● **Exercise requirements**:
In the listing below, find each line that holds the string "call" and copy it.
══ Data provided
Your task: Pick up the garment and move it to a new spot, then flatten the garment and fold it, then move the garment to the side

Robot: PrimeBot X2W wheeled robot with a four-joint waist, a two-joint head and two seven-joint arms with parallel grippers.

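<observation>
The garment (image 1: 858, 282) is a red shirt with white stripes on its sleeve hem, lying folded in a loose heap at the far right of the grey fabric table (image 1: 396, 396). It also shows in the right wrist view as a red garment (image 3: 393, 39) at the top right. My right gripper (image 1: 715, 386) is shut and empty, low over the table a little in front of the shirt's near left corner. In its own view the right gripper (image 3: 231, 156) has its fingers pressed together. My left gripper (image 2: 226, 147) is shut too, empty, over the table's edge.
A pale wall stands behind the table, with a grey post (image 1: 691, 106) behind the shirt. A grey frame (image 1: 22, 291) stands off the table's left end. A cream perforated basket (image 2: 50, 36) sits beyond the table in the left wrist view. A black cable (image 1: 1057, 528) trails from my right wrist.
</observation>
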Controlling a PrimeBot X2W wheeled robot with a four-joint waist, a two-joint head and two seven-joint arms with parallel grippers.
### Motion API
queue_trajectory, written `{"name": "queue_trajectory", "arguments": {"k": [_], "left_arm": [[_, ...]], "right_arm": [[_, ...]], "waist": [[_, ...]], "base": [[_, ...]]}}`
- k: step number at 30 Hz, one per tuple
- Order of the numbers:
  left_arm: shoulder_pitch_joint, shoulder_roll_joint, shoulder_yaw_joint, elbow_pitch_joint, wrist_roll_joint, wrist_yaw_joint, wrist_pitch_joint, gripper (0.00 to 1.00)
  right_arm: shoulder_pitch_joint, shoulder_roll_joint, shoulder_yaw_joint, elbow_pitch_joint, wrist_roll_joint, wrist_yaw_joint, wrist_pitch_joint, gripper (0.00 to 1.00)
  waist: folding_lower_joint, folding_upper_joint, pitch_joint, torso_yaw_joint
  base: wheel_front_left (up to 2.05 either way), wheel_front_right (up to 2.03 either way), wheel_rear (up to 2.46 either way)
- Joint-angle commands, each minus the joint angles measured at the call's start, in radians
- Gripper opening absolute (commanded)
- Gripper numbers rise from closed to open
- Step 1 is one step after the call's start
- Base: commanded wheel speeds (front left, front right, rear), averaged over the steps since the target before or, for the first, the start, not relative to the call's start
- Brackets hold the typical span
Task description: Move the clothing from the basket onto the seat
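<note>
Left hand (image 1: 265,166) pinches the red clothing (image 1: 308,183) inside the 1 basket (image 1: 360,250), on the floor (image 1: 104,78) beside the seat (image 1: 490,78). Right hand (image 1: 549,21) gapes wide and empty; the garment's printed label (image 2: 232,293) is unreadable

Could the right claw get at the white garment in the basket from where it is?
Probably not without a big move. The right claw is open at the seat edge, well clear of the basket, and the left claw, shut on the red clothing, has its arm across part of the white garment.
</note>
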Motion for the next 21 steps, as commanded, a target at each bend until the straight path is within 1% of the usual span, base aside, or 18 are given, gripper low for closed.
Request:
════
● **Answer section**:
- Joint-angle commands, each minus the joint angles measured at the call's start, in radians
- Step 1 is one step after the call's start
- Base: commanded wheel speeds (front left, front right, rear), averaged over the steps since the target before or, for the first, the start, not relative to the call's start

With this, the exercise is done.